Chris Ratcliffe | Bloomberg | Getty Images
Gold prices rallied Tuesday, hitting a record as President Donald Trump‘s repeated threats against the Federal Reserve’s independence have shaken investors and undermined confidence in the U.S.
Gold futures hit a session high of $3,509.90 per ounce Tuesday, after closing at a record $3,425.30 on Monday. The precious metal was last up 1.1% at $3,463.20. Gold has rallied about 31% since the start of the year and more than 9% since Trump announced sweeping tariffs on April 2.
Trump ratcheted up his public pressure campaign against Federal Reserve Chairman Jerome Powell on Monday, demanding he immediately lower interest rates and attacking him as a “major loser.” Equity markets sold off in response, with the Dow Jones Industrial Average falling more than 970 points.
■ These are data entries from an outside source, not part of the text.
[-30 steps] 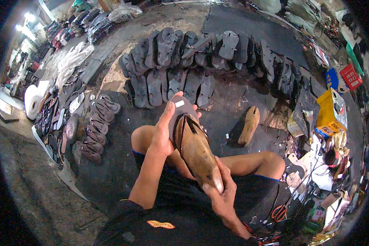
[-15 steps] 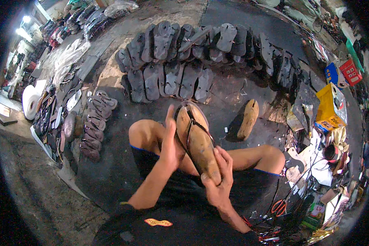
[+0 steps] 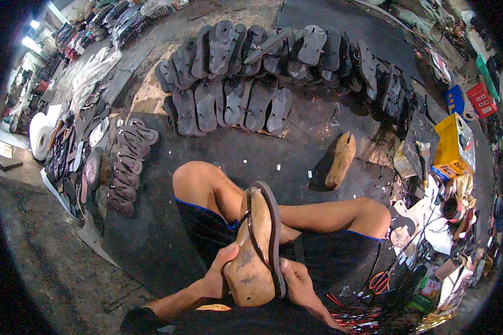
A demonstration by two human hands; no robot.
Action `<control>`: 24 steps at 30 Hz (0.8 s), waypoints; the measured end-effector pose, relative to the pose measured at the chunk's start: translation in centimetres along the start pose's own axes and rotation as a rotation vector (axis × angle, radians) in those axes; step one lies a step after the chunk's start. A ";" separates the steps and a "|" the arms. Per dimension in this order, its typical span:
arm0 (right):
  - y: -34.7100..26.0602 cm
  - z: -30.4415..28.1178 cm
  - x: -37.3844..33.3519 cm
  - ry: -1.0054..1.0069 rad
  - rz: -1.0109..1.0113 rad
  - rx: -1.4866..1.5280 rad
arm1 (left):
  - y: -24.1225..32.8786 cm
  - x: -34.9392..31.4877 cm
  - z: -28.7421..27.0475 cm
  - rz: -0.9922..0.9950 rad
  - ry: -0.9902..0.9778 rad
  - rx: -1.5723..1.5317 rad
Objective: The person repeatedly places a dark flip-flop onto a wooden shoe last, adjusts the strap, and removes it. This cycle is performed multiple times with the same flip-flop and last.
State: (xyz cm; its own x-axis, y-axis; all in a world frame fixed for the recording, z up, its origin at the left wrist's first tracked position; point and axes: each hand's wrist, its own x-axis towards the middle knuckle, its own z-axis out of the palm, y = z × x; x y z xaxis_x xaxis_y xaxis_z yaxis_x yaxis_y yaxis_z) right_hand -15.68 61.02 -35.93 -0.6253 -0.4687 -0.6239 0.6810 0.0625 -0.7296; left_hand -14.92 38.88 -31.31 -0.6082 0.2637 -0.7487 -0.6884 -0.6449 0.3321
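Upright in front of my lap is a wooden shoe last (image 3: 250, 276), its heel end toward me. A dark flip-flop (image 3: 274, 223) is fitted on it, with the sole along the right side and the thin strap lying across the wood. My left hand (image 3: 217, 272) is closed on the left side of the last near the heel, thumb on the wood. On the other side my right hand (image 3: 298, 279) grips the sole's edge, its thumb in front and the other fingers partly hidden. A second wooden last (image 3: 341, 161) lies on the dark floor mat beyond my crossed legs.
Rows of dark soles (image 3: 207, 106) stretch across the far side. Finished-looking flip-flops (image 3: 129, 167) stand in a line at left, near a white roll (image 3: 40, 137). To the right are a yellow box (image 3: 452, 142), scraps, and orange-handled scissors (image 3: 379, 282).
The last with the flip-flop has come closer to me and turned, heel end now toward me. My left hand went from flat against its side to gripping it; my right hand shifted to the sole's edge.
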 end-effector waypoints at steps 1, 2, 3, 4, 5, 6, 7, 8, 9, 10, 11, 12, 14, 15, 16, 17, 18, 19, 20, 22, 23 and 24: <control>0.5 0.0 0.3 -0.013 -0.024 0.064 | -0.4 0.4 -0.9 -0.010 -0.033 -0.054; 1.1 0.1 0.2 -0.030 -0.045 0.130 | -1.9 1.0 -2.1 0.009 -0.077 -0.173; 2.0 -0.4 0.0 -0.074 -0.009 0.165 | -3.0 1.9 -3.0 0.028 -0.126 -0.284; 3.1 -1.2 -0.4 -0.118 0.027 0.200 | -3.5 2.0 -3.6 0.043 -0.172 -0.318; 3.3 -1.6 -0.6 -0.142 0.046 0.212 | -3.3 2.1 -3.4 0.055 -0.223 -0.353; 3.3 -1.8 -0.6 -0.166 0.061 0.226 | -2.6 1.8 -3.2 0.063 -0.270 -0.311; 3.1 -1.7 -0.5 -0.170 0.061 0.226 | -1.9 1.7 -2.6 0.102 -0.281 -0.209; 3.0 -1.6 -0.5 -0.173 0.056 0.230 | -1.1 1.6 -1.8 0.136 -0.290 -0.101; 3.2 -1.4 0.1 -0.120 0.172 0.248 | -0.5 1.8 -0.9 0.205 -0.262 0.067; 3.7 -1.2 0.9 -0.067 0.289 0.266 | 0.0 1.8 0.3 0.270 -0.261 0.187; 1.6 0.0 1.1 0.022 0.392 0.347 | 1.0 1.8 1.6 0.324 -0.262 0.305; -0.2 1.0 1.5 0.101 0.485 0.429 | 1.7 1.4 3.3 0.394 -0.280 0.379; 0.2 1.4 2.6 0.186 0.356 0.652 | 2.3 2.9 4.5 0.495 -0.257 0.509; 1.8 1.0 3.7 0.214 0.188 0.645 | 1.9 4.2 3.8 0.520 -0.196 0.561; 3.5 0.4 5.0 0.233 0.022 0.637 | 1.7 4.7 3.6 0.546 -0.128 0.617; 3.4 0.4 5.6 0.290 -0.152 0.609 | 2.3 5.3 4.0 0.519 -0.110 0.662; 3.2 0.5 6.2 0.346 -0.325 0.580 | 2.6 6.0 4.0 0.513 -0.056 0.663; 2.7 0.2 5.7 0.336 -0.471 0.392 | 2.7 6.9 3.9 0.506 -0.001 0.664; 1.8 -0.1 5.2 0.322 -0.607 0.193 | 2.8 7.8 3.9 0.499 0.054 0.657; -0.8 0.4 4.5 0.237 -0.721 -0.253 | 2.6 8.5 4.4 0.528 -0.005 0.661; -0.3 0.3 5.3 0.245 -0.662 -0.240 | 2.3 9.0 4.8 0.593 -0.048 0.698; -0.3 0.5 5.6 0.194 -0.674 0.079 | 2.4 9.1 5.4 0.660 -0.091 0.735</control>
State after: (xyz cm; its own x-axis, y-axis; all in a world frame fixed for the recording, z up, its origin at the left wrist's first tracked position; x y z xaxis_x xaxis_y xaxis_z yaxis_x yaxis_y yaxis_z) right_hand -19.22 57.99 -39.04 -0.9723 -0.2168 -0.0870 0.1421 -0.2534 -0.9569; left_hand -24.25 43.60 -34.29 -0.9646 0.0859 -0.2492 -0.2564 -0.0853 0.9628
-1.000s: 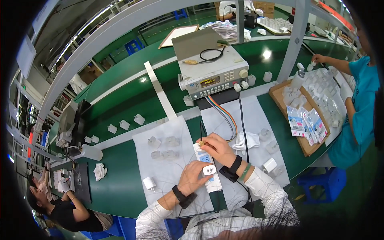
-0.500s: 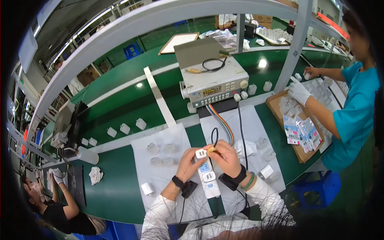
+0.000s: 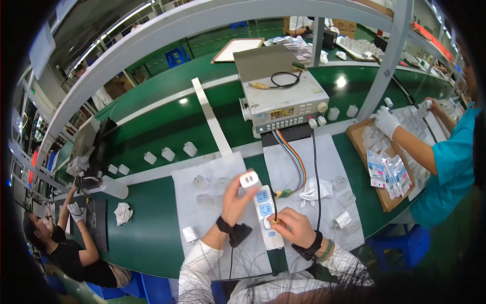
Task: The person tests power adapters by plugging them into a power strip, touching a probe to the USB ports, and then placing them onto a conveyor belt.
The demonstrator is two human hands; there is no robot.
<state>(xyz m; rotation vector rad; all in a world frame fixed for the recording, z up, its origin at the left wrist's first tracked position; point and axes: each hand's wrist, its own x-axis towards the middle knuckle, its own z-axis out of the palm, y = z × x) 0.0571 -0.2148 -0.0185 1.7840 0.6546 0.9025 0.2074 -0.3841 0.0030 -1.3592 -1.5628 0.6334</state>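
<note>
A white charger block (image 3: 249, 179) with two ports on its face is pinched in my left hand (image 3: 234, 205), raised above the far end of the white power strip (image 3: 273, 240). Two blue-faced sockets show on the strip. My right hand (image 3: 297, 227) is closed on a small gold-coloured cable plug (image 3: 273, 221) at a second white charger seated in the strip. My fingers partly cover that charger, so I cannot tell how far in the plug is. The plug's black cable arches up towards a green connector (image 3: 286, 193) on multicoloured ribbon wires (image 3: 293, 157).
A grey bench instrument (image 3: 283, 101) stands behind the strip. Chargers in clear covers (image 3: 205, 200) lie on white sheets, near a crumpled white cloth (image 3: 316, 191). Co-workers sit left and right; a cardboard tray (image 3: 389, 201) of packets is at right. A metal upright (image 3: 390, 61) rises there.
My left hand has lifted the charger out of the strip's far socket. My right hand has brought the cable plug from that charger down to the nearer one. The view has shifted slightly.
</note>
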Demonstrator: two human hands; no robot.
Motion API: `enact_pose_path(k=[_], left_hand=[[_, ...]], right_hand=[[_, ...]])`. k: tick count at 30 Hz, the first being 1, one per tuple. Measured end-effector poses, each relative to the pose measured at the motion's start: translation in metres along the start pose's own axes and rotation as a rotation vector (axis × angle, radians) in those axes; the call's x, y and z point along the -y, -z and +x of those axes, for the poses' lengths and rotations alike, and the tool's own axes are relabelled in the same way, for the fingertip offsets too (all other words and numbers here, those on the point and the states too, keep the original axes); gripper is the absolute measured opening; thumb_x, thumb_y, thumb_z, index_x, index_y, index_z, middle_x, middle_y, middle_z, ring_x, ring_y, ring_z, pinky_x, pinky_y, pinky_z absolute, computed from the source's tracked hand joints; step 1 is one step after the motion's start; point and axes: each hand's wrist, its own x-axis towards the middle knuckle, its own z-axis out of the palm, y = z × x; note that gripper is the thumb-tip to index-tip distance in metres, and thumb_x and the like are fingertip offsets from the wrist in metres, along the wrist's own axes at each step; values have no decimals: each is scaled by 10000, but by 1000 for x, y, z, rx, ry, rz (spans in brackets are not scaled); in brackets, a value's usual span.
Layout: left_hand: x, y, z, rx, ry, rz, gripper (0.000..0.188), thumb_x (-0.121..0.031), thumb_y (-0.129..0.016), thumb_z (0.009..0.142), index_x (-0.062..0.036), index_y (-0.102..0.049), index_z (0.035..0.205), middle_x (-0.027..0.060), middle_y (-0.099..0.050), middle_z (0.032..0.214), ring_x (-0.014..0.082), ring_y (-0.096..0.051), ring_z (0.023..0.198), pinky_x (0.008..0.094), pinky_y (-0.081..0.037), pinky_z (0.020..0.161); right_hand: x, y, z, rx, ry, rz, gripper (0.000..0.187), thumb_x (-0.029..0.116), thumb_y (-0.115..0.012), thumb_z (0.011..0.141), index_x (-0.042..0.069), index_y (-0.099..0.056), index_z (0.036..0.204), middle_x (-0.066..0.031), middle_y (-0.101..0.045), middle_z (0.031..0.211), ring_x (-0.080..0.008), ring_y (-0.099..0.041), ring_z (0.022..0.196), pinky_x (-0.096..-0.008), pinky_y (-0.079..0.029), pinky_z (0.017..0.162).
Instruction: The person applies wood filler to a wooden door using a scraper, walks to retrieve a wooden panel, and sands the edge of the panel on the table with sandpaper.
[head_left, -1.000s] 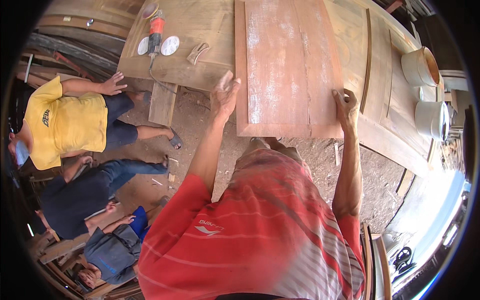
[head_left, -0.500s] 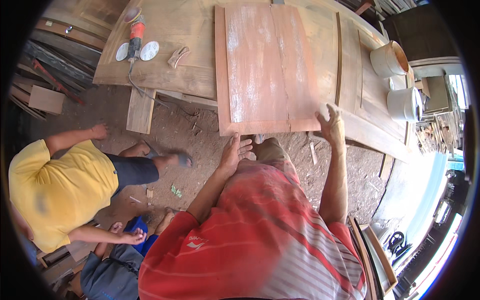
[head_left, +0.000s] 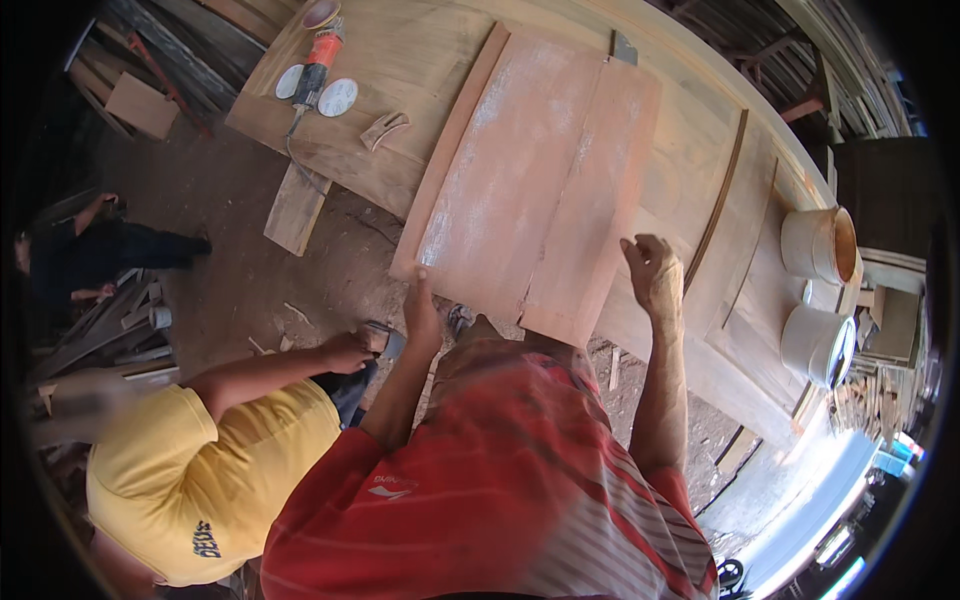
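Note:
A reddish-brown wooden panel (head_left: 545,150) with whitish patches and a long seam lies on the large wooden door-like worktop, its near end jutting toward me. My left hand (head_left: 422,318) holds its near left corner, thumb on top, the other fingers mostly hidden. My right hand (head_left: 655,275) is raised just right of the panel, apart from it, fingers loosely bent with nothing visible in them. Beyond the panel's far end shows a dark grey flat piece (head_left: 624,48). A small curved wooden block (head_left: 385,129) lies to its left.
A red-and-black power sander (head_left: 318,65) with a cord lies far left between two round discs (head_left: 338,97). Two white buckets (head_left: 812,338) stand at the right. A person in a yellow shirt (head_left: 230,450) is close on my left; another person (head_left: 110,245) is farther back. Timber is stacked around.
My view has turned, tilting the scene clockwise. My left hand has closed on the panel's corner, and my right hand has come off its right edge. The yellow-shirted person is nearer.

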Motion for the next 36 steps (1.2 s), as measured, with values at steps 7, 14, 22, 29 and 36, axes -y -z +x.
enact_pose_path(k=[7,14,22,29,36], left_hand=[[111,-33,-73,242,321,63,428,-426,-525,1081,-46,-585,1268,83,-654,1146,243,-664,914,388,-557,842],[96,-77,-122,188,252,161,498,-462,-513,1077,-26,-561,1314,129,-692,1151,272,-727,945,366,-609,812],[91,-115,-150,53,154,190,493,-402,-536,1081,47,-615,1269,75,-683,1067,161,-655,920,320,-554,803],[47,-93,-74,67,50,255,540,-480,-593,1037,23,-610,1235,80,-689,1031,173,-669,889,333,-567,769],[13,-14,-101,213,80,-177,469,-462,-466,1086,-32,-612,1202,102,-693,1044,222,-692,901,386,-581,849]], right_hand=[[-61,-13,263,-214,239,-68,563,432,-700,949,17,-637,1324,-235,-719,1153,-381,-708,1070,-457,-561,911],[-69,-32,431,-210,169,-235,907,643,-698,853,46,-496,1506,-341,-600,1352,-455,-576,1296,-500,-477,1065],[-137,-36,471,-338,320,-217,663,538,-742,832,30,-691,1255,-237,-736,1152,-380,-709,1079,-446,-530,955],[43,11,266,116,489,416,430,268,-750,962,3,-679,1293,-96,-747,1054,-170,-676,924,-348,-558,842],[115,-42,-13,505,632,341,576,173,-825,830,16,-574,1324,-199,-664,1233,-371,-686,1088,-423,-570,929]])
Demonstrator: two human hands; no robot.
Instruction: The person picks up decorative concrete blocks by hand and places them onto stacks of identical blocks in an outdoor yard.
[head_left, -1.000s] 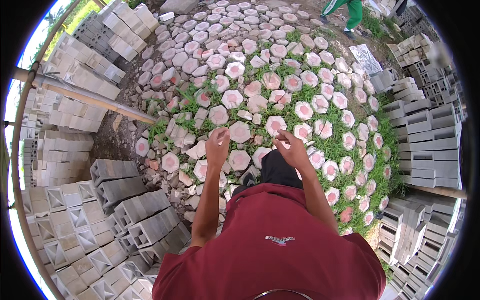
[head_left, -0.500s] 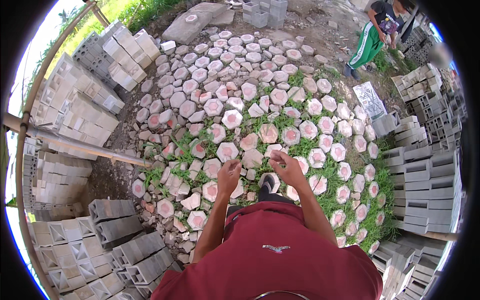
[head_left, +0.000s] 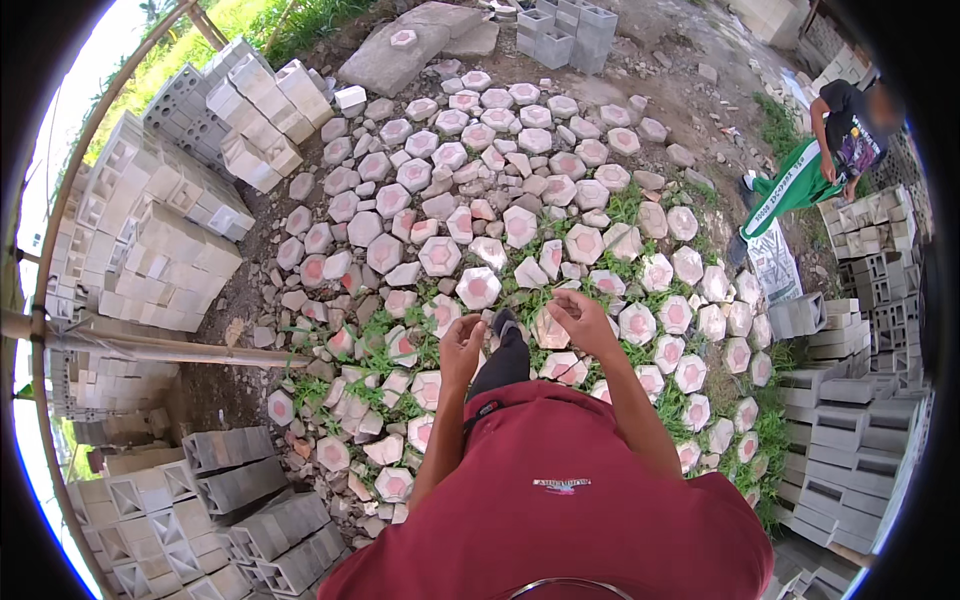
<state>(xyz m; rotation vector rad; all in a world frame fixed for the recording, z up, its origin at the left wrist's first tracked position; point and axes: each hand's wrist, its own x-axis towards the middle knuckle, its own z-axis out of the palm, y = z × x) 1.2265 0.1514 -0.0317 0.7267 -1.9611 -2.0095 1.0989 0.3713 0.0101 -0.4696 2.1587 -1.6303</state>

Gold is viewed as a safe-haven asset in times of economic uncertainty. Central banks around the world have been adding to their gold reserves, supporting the precious metal’s rally this year.
“Gold has continued to serve as an effective hedge amid ongoing trade uncertainty,” analysts led by Mark Haefele, global wealth management chief Investment officer at UBS, told clients in a Tuesday note.
“Despite this strong performance, we see further upside potential,” Haefele said. “We continue to see support from investment demand, ongoing central bank diversification and a volatile macro backdrop.”